Practicality – the EV6 has been criticised for its relatively modest boot space but it swallowed a wheelchair and luggage for three, with a couple of soft bags inside the car. Seat comfort was terrific, with no aches or numbness after a hard day’s drive.
Charging – the 800V architecture the EV6 shares with the IONIQ 5 and GV60 really came into its own on a long trip. The car was ready to set off after a charging stop before we were, a peaceful cappuccino often interrupted by a notification from the car that it was fully charged (I set a 90% charge limit on the ultra rapids).
Driving aids – the Kia Highway Driving Assist (HDA) is good but I rarely used it, simply because I prefer to do it myself. The inbuilt sat nav, however, is not so good. Vocal instructions were sometimes late or ambiguous, the map was hard to read in sunlight and the system’s pronunciation of place names was atrocious, occasionally so bad as to make them unrecognisable. I was glad of a co-driver with a road atlas and although I’ve never bothered with smartphone mirroring, I’m considering using Android Auto when I need sat nav. But it’s a small irritation in a terrific EV.
Road trip conclusion
This trip to Elba was a huge success.
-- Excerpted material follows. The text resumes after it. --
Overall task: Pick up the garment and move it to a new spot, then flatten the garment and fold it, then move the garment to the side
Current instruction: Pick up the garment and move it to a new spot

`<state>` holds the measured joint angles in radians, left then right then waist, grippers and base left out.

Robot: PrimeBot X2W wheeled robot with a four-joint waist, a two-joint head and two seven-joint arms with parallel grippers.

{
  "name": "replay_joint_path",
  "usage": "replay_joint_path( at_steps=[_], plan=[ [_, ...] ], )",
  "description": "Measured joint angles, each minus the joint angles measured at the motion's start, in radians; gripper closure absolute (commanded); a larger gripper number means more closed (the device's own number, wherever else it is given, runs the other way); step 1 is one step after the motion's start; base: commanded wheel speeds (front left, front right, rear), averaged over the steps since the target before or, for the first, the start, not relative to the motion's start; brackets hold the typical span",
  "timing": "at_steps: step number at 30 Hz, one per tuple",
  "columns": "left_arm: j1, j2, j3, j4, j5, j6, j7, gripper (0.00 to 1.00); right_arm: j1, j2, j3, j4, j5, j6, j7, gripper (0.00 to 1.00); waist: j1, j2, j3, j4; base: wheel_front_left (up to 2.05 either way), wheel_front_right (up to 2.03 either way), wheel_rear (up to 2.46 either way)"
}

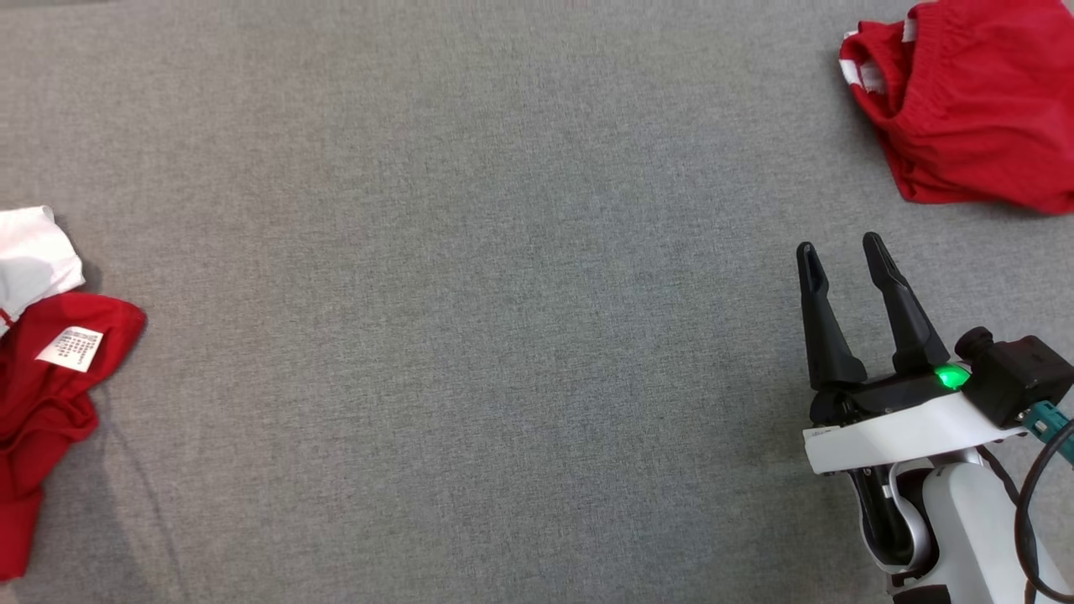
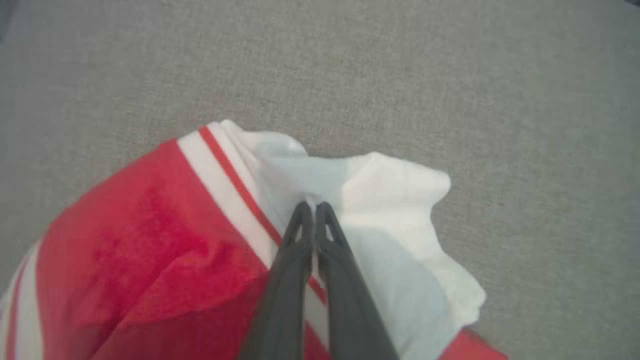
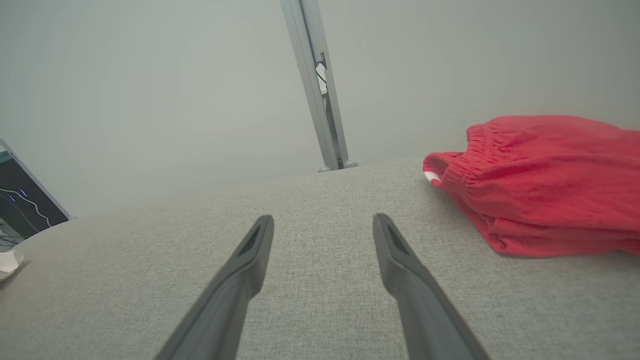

It’s built my EV confidence enormously and I wouldn’t hesitate to undertake another transcontinental trip (in fact we’re already contemplating one). The EV6’s charging speed (almost more important than its range) its autobahn-monstering performance and refinement were important factors. We may have been unusually fortunate not to have encountered any queues (on one IONITY occasion in Germany a small queue built up after we’d arrived but it turned over very quickly). ABRP was an invaluable planning tool and the Kia Charge RFID card worked perfectly. Another key factor was the availability of ultra rapids on motorway service areas, the UK has a lot of catching up to do here.